ANTHONY stared at the needle of his compass. He reversed the box and looked again. "Of course the needle points to the pole; it can't do anything else." He turned his face to the north. "Now my right hand is toward the east bank of the river; my left hand is toward the west. I have been going up the river all day." He had been following the Mississippi and he wrinkled his nose in perplexity as he made the discovery. "The sun is setting on the east bank of this Great River!"
The more he thought about it, the more he was sure. "The channel wanders so crookedly over this flat plain that the stream, whose general direction is south, must be going straight north at this particular turn in its winding!" He had guessed the right answer to the Southern riddle, "Can you name a spot where the sun sets in the east?"
The dislocated sunset had a lowering aspect. Anthony scanned the clouds with the eye of a weather prophet. "It looks like more rain. A wet moon is overhanging these lands, already quite damp enough."
Two Indians, dripping from a recent shower, were sloshing along in the mud of the bank. They signaled him. He put ashore in the funny little coracle he was using. A coracle is a fishing-tub made of a wooden frame covered with skin.

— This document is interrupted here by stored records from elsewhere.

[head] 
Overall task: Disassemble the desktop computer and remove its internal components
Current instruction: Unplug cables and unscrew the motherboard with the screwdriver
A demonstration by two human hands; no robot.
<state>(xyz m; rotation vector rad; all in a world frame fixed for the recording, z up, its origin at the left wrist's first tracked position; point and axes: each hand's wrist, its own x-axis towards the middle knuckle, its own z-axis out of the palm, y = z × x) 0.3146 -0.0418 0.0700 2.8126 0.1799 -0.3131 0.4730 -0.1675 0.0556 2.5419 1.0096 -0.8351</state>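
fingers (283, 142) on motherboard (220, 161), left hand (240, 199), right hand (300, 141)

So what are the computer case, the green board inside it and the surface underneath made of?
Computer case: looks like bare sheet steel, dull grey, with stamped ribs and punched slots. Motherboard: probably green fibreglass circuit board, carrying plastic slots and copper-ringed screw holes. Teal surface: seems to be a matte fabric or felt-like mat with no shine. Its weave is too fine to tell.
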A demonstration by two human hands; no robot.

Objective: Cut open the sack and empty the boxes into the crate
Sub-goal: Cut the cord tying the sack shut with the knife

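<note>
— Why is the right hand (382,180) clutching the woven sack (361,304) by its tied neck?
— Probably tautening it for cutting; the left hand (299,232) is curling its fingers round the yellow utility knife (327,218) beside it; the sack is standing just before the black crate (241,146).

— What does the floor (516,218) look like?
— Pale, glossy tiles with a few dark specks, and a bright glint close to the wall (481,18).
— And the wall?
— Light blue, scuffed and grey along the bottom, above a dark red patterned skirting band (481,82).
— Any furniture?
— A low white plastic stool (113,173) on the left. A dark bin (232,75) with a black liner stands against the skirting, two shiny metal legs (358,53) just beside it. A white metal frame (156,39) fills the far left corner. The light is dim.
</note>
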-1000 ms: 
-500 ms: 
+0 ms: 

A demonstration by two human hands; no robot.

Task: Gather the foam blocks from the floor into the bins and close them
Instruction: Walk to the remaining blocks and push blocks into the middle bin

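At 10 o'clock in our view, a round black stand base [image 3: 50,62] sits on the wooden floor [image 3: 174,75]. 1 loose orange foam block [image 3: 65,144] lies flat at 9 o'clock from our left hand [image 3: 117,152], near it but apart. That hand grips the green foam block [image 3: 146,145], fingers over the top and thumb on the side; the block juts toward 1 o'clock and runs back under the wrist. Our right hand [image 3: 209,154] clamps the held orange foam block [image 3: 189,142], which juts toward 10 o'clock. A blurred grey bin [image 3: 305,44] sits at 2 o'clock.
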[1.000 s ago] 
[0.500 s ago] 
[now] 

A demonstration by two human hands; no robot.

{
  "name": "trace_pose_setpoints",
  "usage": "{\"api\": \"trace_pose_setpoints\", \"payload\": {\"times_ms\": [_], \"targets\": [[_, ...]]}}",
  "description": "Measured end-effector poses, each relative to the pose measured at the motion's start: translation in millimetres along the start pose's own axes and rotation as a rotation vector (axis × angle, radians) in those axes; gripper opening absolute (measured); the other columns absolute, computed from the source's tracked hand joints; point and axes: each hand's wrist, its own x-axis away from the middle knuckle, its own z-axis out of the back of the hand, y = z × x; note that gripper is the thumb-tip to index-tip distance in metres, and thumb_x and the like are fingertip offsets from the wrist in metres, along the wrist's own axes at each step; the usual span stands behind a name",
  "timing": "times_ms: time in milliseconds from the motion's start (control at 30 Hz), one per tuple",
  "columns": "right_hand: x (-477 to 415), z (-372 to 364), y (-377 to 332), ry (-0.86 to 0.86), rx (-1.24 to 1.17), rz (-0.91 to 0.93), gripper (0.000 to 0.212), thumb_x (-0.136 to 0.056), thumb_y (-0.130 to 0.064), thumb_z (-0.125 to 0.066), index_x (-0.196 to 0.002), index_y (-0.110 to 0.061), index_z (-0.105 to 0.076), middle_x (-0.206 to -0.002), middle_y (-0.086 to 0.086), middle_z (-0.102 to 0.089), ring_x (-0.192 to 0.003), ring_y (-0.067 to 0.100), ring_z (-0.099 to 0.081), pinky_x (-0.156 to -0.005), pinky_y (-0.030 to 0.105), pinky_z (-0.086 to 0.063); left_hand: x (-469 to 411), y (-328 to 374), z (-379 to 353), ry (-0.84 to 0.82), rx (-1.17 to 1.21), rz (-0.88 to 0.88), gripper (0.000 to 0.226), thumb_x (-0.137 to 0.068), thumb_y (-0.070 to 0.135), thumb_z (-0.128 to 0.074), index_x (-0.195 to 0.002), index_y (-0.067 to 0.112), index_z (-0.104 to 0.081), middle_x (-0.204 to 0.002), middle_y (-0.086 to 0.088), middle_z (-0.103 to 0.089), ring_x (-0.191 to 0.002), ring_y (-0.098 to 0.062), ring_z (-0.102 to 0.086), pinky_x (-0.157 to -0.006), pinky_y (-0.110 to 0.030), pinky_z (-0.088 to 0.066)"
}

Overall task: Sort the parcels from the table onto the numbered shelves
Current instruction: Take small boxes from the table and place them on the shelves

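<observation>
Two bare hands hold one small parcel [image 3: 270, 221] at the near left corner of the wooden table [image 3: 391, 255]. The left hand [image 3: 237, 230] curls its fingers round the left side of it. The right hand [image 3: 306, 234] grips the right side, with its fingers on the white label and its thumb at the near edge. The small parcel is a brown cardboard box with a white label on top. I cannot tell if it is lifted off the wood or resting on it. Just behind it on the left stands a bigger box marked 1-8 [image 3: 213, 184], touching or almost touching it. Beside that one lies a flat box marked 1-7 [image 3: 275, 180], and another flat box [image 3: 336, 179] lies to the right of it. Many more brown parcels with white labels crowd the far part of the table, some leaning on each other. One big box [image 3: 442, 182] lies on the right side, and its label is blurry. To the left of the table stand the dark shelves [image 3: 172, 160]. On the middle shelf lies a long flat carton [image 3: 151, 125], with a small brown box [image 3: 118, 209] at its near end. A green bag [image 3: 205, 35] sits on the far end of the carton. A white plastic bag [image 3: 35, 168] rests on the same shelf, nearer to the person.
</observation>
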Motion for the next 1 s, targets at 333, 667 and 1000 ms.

It is as safe as it is slow. The French prefer it to the canoe for angling.
"Medicine-men danced all night," began the Indians. "Our old Father of Waters, the Meact-Chassippi, is angry because the white man has tried to imprison him within his own banks. All land belongs to Meact-Chassippi. He wanders over it where he wills. Who defies him must perish. He is in a rage and has come to destroy our camp. The white men who oppose him must help us."
Anthony never treated any Indian messenger carelessly. Under every flowery speech and childish demand was some vital human need. These Chickasaws were leagued with the rival English. They were bringing their warlike camps nearer and nearer to the French settlements. All the doings of the colonists and every unfriendly act of nature they construed as a good reason for criticizing or attacking the posts.
"It is easy for me to stop the Great River's flow," replied Anthony, with fine sarcasm. "I will do it after your tribe has taken all your camps back into the hills of the Chickasaw country where the Meact-Chassippi can't get you. Tell your chiefs to move away to their own high ground. Then will the inundation cease."
"We cannot return with a message. As we came the lowlands flooded themselves behind us."